» Instructions to follow: Go through the data below and copy each line that includes "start".
>>>
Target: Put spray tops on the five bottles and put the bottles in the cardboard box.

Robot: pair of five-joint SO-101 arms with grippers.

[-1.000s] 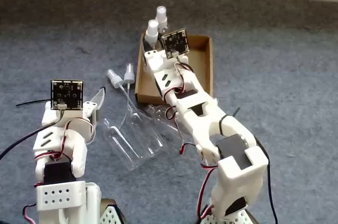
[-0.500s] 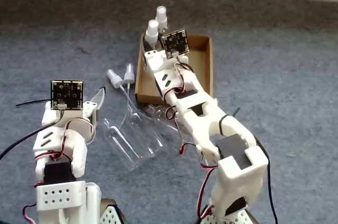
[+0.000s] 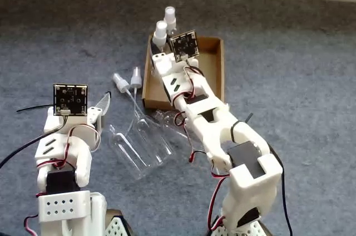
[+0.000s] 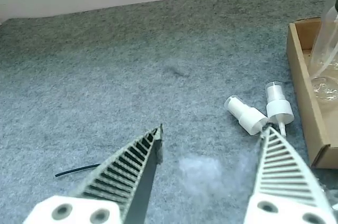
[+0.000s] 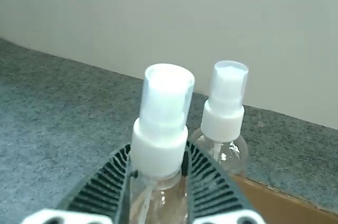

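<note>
Overhead, the right arm is stretching to the far left corner of the cardboard box (image 3: 216, 63) and holding a capped bottle (image 3: 160, 31) upright there, likely so it goes in standing beside a second capped bottle (image 3: 169, 18) just past that corner. Two loose spray tops (image 3: 120, 83) are lying just outside the box's left wall, and bare bottles (image 3: 142, 147) are lying off its near left corner, probably waiting for tops. From the left wrist, the left claw (image 4: 211, 137) is hanging wide open, pointing at those tops beside the box. From the right wrist, the right claw (image 5: 158, 152) is clamping the first bottle just under its white top. Nothing is differing from a second ago: both arms are staying put.
</note>
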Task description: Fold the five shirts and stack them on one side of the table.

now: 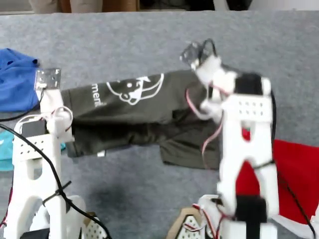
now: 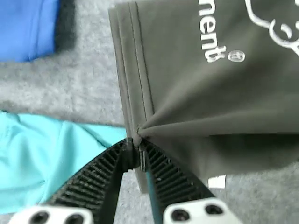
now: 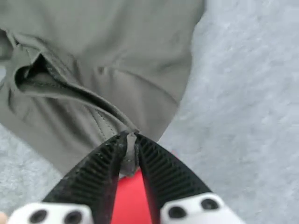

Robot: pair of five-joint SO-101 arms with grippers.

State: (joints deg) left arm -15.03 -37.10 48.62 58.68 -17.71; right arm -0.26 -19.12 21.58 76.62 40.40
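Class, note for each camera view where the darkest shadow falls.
High view: soft shadow on the table between the arms, beside the dark shirt. Left wrist view: dark band under the shirt's fold, beside the left claw. Right wrist view: shadow inside the shirt's opening, beyond the right claw.

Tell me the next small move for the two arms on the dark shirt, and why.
Probably lift both pinched spots together and carry them across the dark shirt to lay a fold. The left gripper is shut on its hem, the right gripper is shut on cloth at the other end, and the shirt lies spread between them on the table.
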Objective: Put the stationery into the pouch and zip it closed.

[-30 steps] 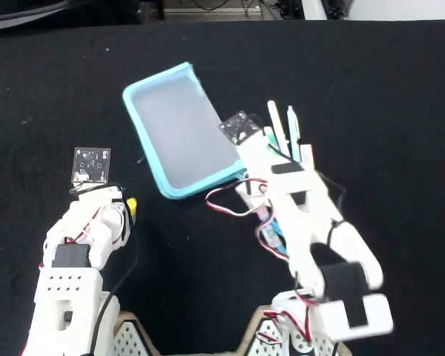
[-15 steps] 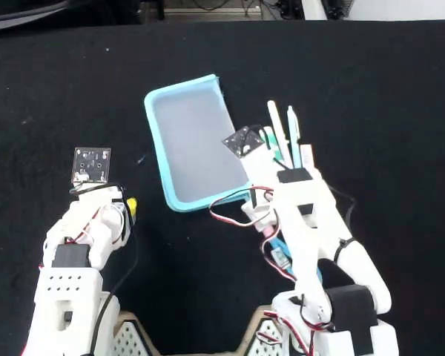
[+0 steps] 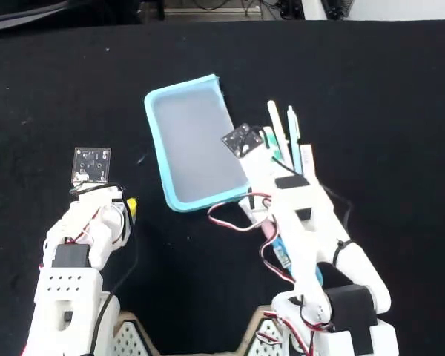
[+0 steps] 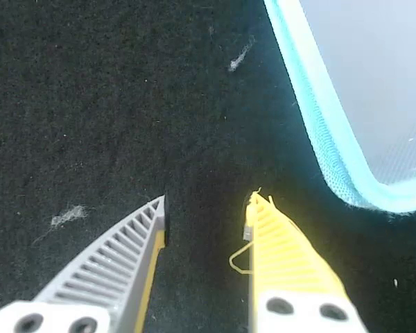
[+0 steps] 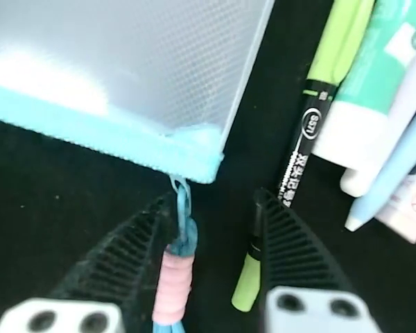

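Apparently unpinched, the pink cylindrical zip pull (image 5: 175,288) lies inside the spread right gripper (image 5: 216,201); left gripper (image 4: 208,203) gapes too.

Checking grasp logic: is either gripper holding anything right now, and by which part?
Nothing is held. The left gripper is open over the cloth. The right gripper is open too; the zipper pull of the pouch lies against one finger, not pinched.

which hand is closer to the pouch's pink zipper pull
Right. The right hand straddles the pink zipper pull at the pouch corner, fingers open. The left hand sits over bare cloth, apart from the pouch's rim.
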Controlling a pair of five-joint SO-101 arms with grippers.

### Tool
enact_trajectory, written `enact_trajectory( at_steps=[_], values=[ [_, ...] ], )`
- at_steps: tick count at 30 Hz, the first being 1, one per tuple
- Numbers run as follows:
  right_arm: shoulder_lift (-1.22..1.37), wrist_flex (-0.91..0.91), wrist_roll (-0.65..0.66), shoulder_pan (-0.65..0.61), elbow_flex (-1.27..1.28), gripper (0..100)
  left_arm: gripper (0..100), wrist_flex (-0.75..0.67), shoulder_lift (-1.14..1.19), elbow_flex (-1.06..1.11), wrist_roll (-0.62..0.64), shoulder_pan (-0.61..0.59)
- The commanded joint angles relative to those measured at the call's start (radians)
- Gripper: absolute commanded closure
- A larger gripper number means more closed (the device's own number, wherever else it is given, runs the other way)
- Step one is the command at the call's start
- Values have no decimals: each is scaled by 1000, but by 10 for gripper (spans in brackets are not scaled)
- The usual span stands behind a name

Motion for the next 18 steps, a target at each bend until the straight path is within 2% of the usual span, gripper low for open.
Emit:
enact_trajectory(
  at_steps=[1,5,10,14,18],
  values=[
    [-44,-48,2,-8,24,819,808,-17,-15,-13,2,4],
    [-44,-49,9,-8,42,819,808,-17,-15,-13,2,4],
    [-44,-58,83,-8,42,829,808,-17,-15,-13,2,4],
    [-44,-52,150,-8,44,988,808,-17,-15,-13,2,4],
    [-47,-49,221,-2,51,988,808,-17,-15,-13,2,4]
  ],
)
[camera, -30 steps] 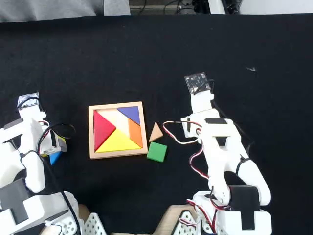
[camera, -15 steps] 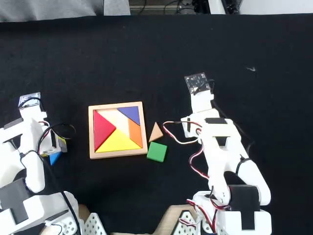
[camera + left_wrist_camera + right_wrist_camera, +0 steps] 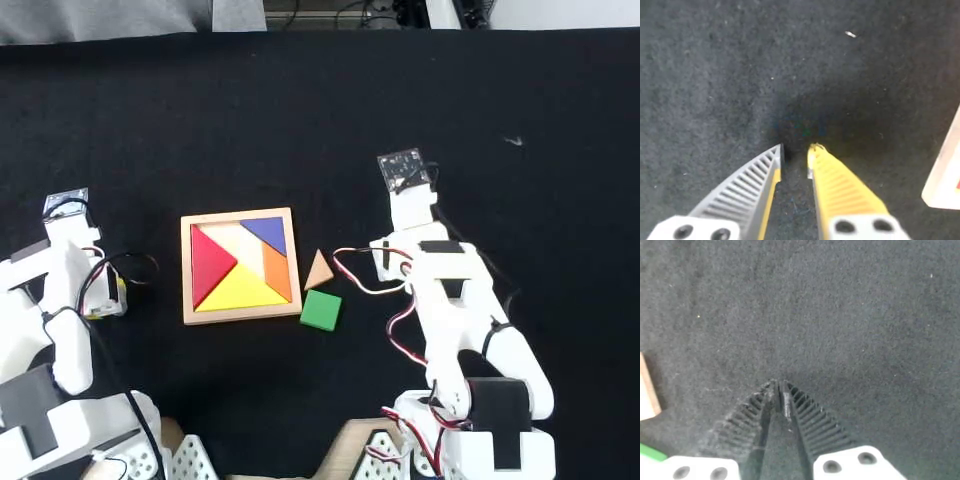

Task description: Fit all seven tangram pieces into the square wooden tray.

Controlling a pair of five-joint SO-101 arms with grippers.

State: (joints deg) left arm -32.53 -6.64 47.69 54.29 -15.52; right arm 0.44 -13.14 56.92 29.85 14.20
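Tray (image 3: 238, 213) on counter (image 3: 300, 120) holds coloured pieces (image 3: 240, 288); tan triangle (image 3: 318, 271) and green square (image 3: 321, 310) lie just right. Left claw (image 3: 796, 148) narrowly parted, empty; right claw (image 3: 778, 385) pressed closed, empty.

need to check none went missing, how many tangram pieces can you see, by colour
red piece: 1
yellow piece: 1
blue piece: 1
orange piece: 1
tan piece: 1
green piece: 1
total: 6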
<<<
» Output of the exercise:
- The commanded joint angles relative to those measured at the call's start (radians)
- Step one is the command at the call's start

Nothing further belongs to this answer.